Biz, otokrasiyi sadece bir yönetim biçimi olarak görmüyoruz; o, sınıf sömürüsünün en çıplak hali, burjuvazinin halka karşı kurduğu diktatörlük. Somut tarihsel sürecin halihazırdaki iktisadi ve toplumsal koşulları, kapitalizmin krizleri ve dinamiklerinin işleyişi/ilerleyişi, Keynescilikten çoktan vazgeçerek neo-liberalizmin ihtiyaçlarına odaklanan uluslarlarası burjuvaziyi işçi sınıfının muzaffer devrimlerinin basıncıyla sarıldığı burjuva demokrasisini bir kenara bırakmaya itti. Tam bu noktada rotayı yeniden otokrasiye çevirdiler.

Otokrasinin tarihçesi, insanlığın sınıf savaşlarının tarihidir. Antik dönemlerden beri, otokrasi, egemen sınıfların aracı olarak varlığını sürdürdü. Mısır firavunlarından Roma imparatorlarına, feodal monarşilerden mutlak krallıklara kadar, otokrasi her zaman azınlığın çoğunluk üzerindeki tahakkümünü simgeledi.

19. yüzyıla gelindiğinde, burjuva devrimleri –Fransız Devrimi gibi– monarşileri sarstı, ama otokrasi şekil değiştirerek hayatta kaldı. Rusya’daki Çarlık rejimi, devrimci mücadelelerin odak noktası oldu; Lenin’in ve Bolşeviklerin önderliğinde işçi sınıfı ve geniş halk kitleleri, 1917 Ekim Devrimi’yle bu otokratik zinciri kırdı ve proletarya diktatörlüğünü kurdu. Ancak, 20. yüzyılda otokrasi, faşizmle birleşerek yeni bir canavar doğurdu: Hitler’in Nazi Almanyası, Mussolini’nin İtalya’sı, Franco’nun İspanya’sı… Bunlar, kapitalizmin krizlerinde burjuvazinin son çaresiydi. Bugün ise, otokrasi “modern” kılıflarda geri dönüyor: Putin’in Rusya’sı, Xi Jinping’in Çin’i, Erdoğan’ın Türkiye’si veya Orbán’ın Macaristan’ı. Bu rejimler, sözde “demokrasi” maskesi altında, tek adam kültünü pekiştiriyor.

Peki, otokrasilerde devlet mekanizması nasıl işler ve örgütlenir?

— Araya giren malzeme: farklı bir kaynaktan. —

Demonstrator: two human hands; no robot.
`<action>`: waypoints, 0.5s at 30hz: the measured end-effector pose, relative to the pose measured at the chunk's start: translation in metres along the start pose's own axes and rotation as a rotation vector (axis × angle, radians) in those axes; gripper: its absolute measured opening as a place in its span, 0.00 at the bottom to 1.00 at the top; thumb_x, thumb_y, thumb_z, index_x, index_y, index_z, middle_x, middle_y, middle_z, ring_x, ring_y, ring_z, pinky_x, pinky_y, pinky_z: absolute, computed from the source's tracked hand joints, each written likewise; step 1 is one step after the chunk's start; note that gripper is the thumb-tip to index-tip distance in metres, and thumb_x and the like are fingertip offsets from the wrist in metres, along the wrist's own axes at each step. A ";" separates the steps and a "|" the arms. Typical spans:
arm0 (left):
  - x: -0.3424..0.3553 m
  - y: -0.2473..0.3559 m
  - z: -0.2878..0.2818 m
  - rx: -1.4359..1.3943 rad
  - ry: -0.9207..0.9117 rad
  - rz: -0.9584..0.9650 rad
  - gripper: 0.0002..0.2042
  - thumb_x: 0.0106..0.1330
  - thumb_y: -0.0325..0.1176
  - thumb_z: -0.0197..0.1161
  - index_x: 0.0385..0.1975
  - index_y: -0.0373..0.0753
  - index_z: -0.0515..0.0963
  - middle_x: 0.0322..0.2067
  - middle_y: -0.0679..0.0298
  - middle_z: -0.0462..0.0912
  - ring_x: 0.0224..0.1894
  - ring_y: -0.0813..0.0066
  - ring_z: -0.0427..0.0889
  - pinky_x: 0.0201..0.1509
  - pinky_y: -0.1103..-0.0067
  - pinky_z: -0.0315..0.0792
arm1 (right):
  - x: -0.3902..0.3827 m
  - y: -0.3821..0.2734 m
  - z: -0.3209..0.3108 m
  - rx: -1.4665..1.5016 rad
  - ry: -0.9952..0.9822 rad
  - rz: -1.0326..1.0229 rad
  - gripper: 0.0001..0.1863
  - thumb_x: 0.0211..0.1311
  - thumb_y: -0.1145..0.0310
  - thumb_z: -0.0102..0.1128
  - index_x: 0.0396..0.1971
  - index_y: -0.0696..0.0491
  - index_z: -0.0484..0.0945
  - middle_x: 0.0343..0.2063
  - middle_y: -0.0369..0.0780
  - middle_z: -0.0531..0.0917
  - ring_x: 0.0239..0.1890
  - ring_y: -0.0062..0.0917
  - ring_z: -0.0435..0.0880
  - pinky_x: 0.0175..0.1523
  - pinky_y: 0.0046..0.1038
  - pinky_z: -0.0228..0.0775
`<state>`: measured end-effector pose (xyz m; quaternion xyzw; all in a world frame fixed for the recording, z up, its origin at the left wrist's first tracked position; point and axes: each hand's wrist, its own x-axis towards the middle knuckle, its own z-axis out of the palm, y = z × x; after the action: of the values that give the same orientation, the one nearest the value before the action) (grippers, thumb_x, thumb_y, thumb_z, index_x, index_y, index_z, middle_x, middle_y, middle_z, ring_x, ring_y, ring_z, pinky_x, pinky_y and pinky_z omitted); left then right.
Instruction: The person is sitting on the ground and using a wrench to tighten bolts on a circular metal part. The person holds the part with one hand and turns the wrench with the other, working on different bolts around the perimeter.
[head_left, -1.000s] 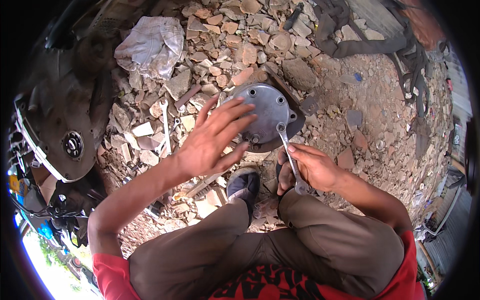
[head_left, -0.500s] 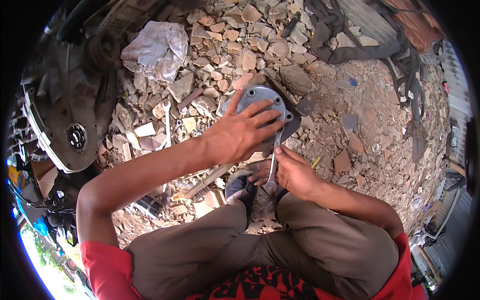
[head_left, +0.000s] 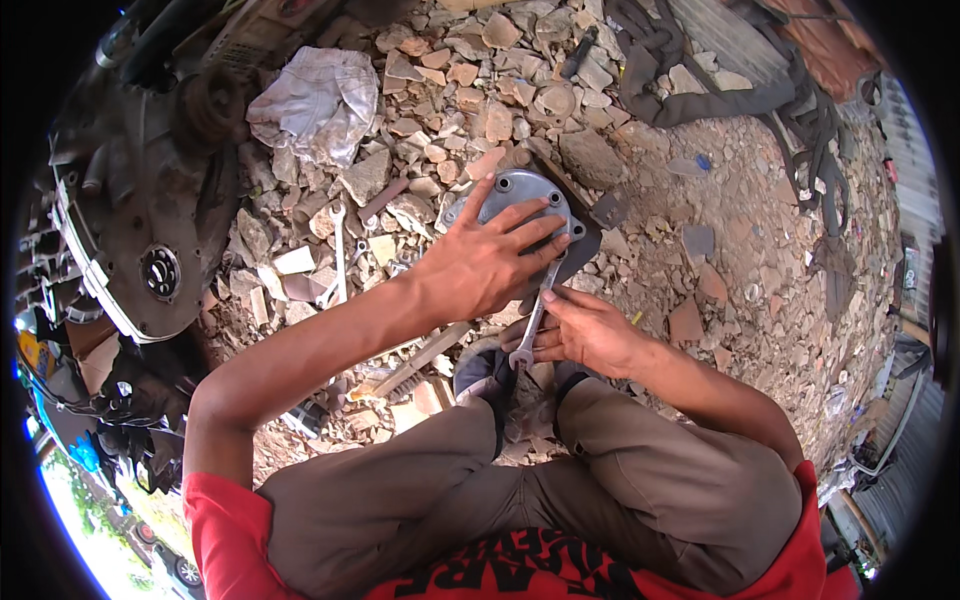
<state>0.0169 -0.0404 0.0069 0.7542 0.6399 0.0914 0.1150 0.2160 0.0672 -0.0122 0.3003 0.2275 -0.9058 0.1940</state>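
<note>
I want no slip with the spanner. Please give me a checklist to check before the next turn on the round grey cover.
1. Left hand pressed flat on the round grey cover: ok.
2. Right hand closed around the spanner: ok.
3. Spanner head seated on a bolt: cannot tell, the left fingers hide it.
4. Cover on firm ground: not ok, it lies on loose rubble.
5. Left fingers away from the spanner: not ok, they are beside it.
</note>
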 end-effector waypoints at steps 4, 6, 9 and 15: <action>-0.004 -0.002 0.003 0.017 -0.031 0.008 0.29 0.66 0.42 0.63 0.69 0.54 0.68 0.69 0.69 0.66 0.74 0.68 0.60 0.78 0.47 0.42 | -0.003 0.000 0.005 -0.220 -0.020 0.042 0.18 0.81 0.61 0.39 0.60 0.57 0.65 0.51 0.48 0.81 0.52 0.36 0.84 0.55 0.37 0.79; -0.004 -0.003 0.003 0.005 -0.040 -0.002 0.30 0.67 0.42 0.63 0.70 0.56 0.66 0.70 0.71 0.65 0.74 0.69 0.59 0.79 0.48 0.41 | -0.004 0.002 0.002 -0.227 -0.029 0.047 0.17 0.80 0.60 0.43 0.57 0.57 0.66 0.50 0.46 0.81 0.50 0.32 0.85 0.54 0.34 0.79; -0.004 -0.004 0.004 0.008 -0.034 -0.001 0.30 0.67 0.43 0.63 0.70 0.55 0.66 0.71 0.71 0.64 0.75 0.70 0.59 0.79 0.48 0.41 | -0.004 0.006 -0.009 -0.309 -0.032 0.034 0.16 0.78 0.59 0.49 0.51 0.58 0.71 0.43 0.43 0.83 0.44 0.28 0.85 0.51 0.31 0.79; -0.009 -0.005 0.002 -0.010 -0.055 -0.016 0.30 0.67 0.43 0.63 0.70 0.56 0.66 0.72 0.71 0.63 0.75 0.69 0.59 0.79 0.50 0.41 | -0.041 -0.044 -0.078 -0.616 0.062 0.026 0.16 0.75 0.58 0.55 0.39 0.58 0.77 0.30 0.38 0.81 0.31 0.21 0.81 0.39 0.26 0.77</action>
<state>0.0108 -0.0483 0.0039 0.7507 0.6421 0.0728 0.1373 0.2607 0.1534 -0.0286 0.2575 0.4934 -0.7820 0.2806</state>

Buradan başlayalım: Otokrasi, devleti bir baskı aygıtı olarak yeniden yapılandırır. Marx’ın dediği gibi, devlet her zaman egemen sınıfın aracıdır, ama otokraside bu araç en keskin biçimde kullanılır. Örgütlenme, piramit şeklinde hiyerarşik bir yapıya dayanır: En tepede “lider” –ki bu, bir kral, diktatör veya “başkan” olabilir– mutlak güce sahiptir. Altında, bürokrasi ordusu: Sadık memurlar, yargıçlar ve teknokratlar, liderin iradesini uygular. Bu mekanizma, ordu ve polis gibi şiddet aygıtlarıyla desteklenir; gizli servisler ve devletin şiddet aygıtları muhalifleri ezer, mahkemeler ezme sürecini açıkça yürütür, medya ise propaganda makinesi olarak çalışır. İşleyişte -burjuva- demokrasi unsurları –parlamento gibi– varsa bile, bunlar göstermeliktir; kararlar tepeden iner, halkın katılımı sıfırdır. Devlet, işçilerin grevlerini bastırır, sendikaları kontrol eder. Örgütlenme, halkı atomize etmek üzerine kuruludur: Toplum, korku ve sadakatle bölünür, kolektif direniş engellenir. Ama işte devrimin anahtarıda burada: Bu piramit, tabandan sallandığında çöker. İşçiler, köylüler ve halk gençliği birleştiğinde, devlet mekanizması felç olur.

Otokrasi, kapitalizmin en verimli ortamıdır, çünkü sömürüyü sınırsız kılar. Liberal demokrasilerde bile kapitalizm eşitsizlik üretir, ama otokraside bu, çıplak bir diktatörlüktür. Burada “devlet kapitalizmi” hüküm sürer: Devlet, büyük şirketleri (oligarkları) korur, yabancı sermayeyi çeker, ama işçiyi ezer. Rusya’da Putin’in oligarkları –Gazprom gibi devler– devletle iç içe; zenginlikler tepede toplanır, halk sefalet çeker. Çin’de ise “sosyalist piyasa ekonomisi” denen yalan, aslında vahşi kapitalizm: Foxconn fabrikalarında işçiler intihar ederken, parti elitleri milyarder olur.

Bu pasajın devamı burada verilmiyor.